Les résidents ont aussi indiqué que les combattants de l’Armée de l’Islam (Jaish al Islam) et leurs familles avaient de la nourriture en abondance, alors que les civils devaient tout payer à des prix exorbitants.
Le rapport révèle que les groupes armés non étatiques, en particulier l’Armée de l’Islam, se sont rendus coupables d’un ensemble de violations, notamment des enlèvements, des détentions arbitraires et des bombardements aveugles. Leur utilisation d’armes imprécises telles que des mortiers et des roquettes Grad dans des régions peuplées constitue un crime de guerre.
Les civils de la Ghouta orientale sont essentiellement pris entre deux parties hostiles intéressées par leur seul profit.
Saïd Boumedouha
« Les violations généralisées du gouvernement syrien n’excusent pas le comportement déplorable de l’Armée de l’Islam qui a également pratiqué des attaques sans discrimination, n’a pas protégé les civils et les a privés d’accès à la nourriture ou aux soins médicaux. Les civils de la Ghouta orientale sont essentiellement pris entre deux parties hostiles intéressées par leur seul profit », a déclaré Saïd Boumedouha.
L’impérieuse nécessité d’une action internationale
Il y a plus d’un an, le Conseil de sécurité des Nations unies a adopté deux résolutions visant à alléger les souffrances des civils de la Syrie, en appelant toutes les parties au conflit à cesser les attaques contre les civils, à lever tous les sièges, à accepter sans restriction l’aide humanitaire et à libérer les personnes arrêtées arbitrairement. Jusqu’à présent, cependant, ces résolutions n’ont pas apaisé la souffrance de la plupart des civils.
« Le but de ces résolutions était précisément de protéger les civils et d’éviter une catastrophe humanitaire à grande échelle. Le Conseil de sécurité des Nations unies reste passif, malgré ses engagements à prendre de nouvelles mesures pour assurer l’application des résolutions, alors que celles-ci continuent d’être bafouées ouvertement et que la crise empire.

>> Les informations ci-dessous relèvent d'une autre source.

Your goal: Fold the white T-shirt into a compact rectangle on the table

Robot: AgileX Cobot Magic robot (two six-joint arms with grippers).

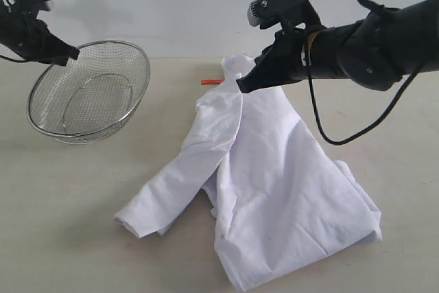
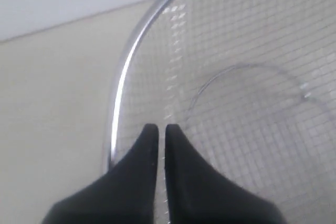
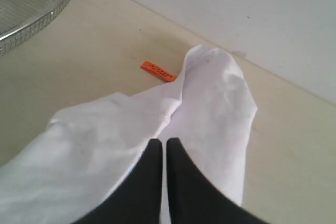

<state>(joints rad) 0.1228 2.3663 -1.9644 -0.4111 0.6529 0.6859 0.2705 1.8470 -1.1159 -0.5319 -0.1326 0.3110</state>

Ces mesures tardent vraiment à venir », a déclaré Saïd Boumedouha.
« Les auteurs de crimes relevant du droit international dont nous sommes témoins en Syrie ne doivent plus pouvoir échapper à la justice. Tant que la Russie empêchera le Conseil de sécurité de déférer la situation syrienne à la procureure de la Cour pénale internationale, la justice restera une perspective lointaine », a déclaré Saïd Boumedouha.
Le Conseil de sécurité doit imposer de toute urgence des sanctions ciblées contre toutes les parties au conflit en Syrie responsables de crimes contre l’humanité et de crimes de guerre, ainsi qu’un embargo sur les armes au gouvernement syrien. Le gouvernement syrien doit autoriser un accès sans entrave à la Commission d’enquête internationale indépendante sur la Syrie, ainsi qu’à d’autres observateurs des droits humains, dont Amnesty International.